She (Oxford World's Classics)

She - H. Rider Haggard By all rights I probably should reread this before reviewing--I last read this in my teens. I think I'm a little afraid I might find She-Who-Must-Be-Obeyed diminished in my esteem, and I'd hate that. I'd rather remember this not only as a rollicking good adventure to read, but above all Ayesha, the "She" of the title, as one of the kick ass heroines of Victorian fiction. Along with King Solomon's Mines, She is the most famous of H. Rider Haggard's novels, and I like this one more. Indeed, this spawned three sequels. There's even one where the hero of King's Solomon's Mines, Alan Quartermain, meets Ayesha--She and Allan. My favorite of the Ayesha books actually is the prequel Wisdom's Daughter, where Ayesha tells her own story--historical fantasy about Ancient Egypt.
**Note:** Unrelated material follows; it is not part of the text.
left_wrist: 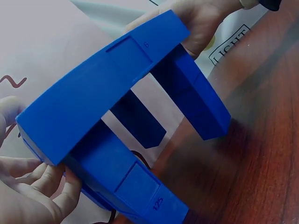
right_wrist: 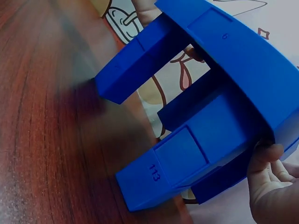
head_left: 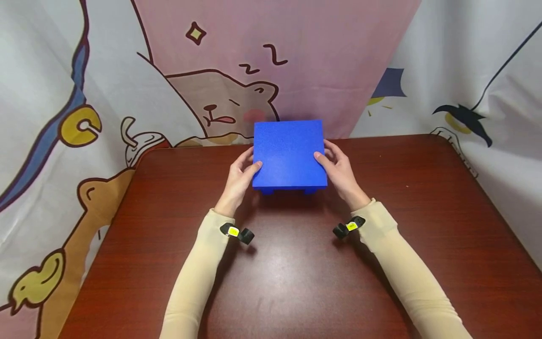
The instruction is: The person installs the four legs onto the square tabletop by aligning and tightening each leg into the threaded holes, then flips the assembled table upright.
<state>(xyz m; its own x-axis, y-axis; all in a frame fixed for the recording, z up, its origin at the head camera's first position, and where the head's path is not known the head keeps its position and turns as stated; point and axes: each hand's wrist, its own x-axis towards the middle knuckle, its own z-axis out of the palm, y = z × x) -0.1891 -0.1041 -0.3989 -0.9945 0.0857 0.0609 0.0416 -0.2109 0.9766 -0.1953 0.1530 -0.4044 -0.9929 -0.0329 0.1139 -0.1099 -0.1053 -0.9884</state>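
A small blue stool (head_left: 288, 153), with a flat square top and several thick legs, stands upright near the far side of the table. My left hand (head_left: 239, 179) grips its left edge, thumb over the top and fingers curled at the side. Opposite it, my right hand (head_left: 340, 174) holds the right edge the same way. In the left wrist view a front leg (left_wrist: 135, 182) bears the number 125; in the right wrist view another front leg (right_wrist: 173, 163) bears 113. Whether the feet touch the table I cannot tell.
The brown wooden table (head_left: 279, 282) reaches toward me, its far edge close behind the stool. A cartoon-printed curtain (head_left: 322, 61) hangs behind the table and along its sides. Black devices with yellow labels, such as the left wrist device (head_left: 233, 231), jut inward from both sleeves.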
This particular is the original, published as a serial from 1896 to 1897. It's set 2,000 years after Ayesha was born in the present day of publication. For Ayesha is immortal--and incredibly powerful. And now she's confronted with an Englishman who bears a uncanny resemblance to her old love. And yes, some of the prose, it is purple. I'm not going to claim this is the same order of classic as the best by Charles Dickens, the Brontes, George Eliot or Thomas Hardy. But like Arthur Conan Doyle or Robert Louis Stevenson or Rudyard Kipling, Haggard really could spin a good yarn.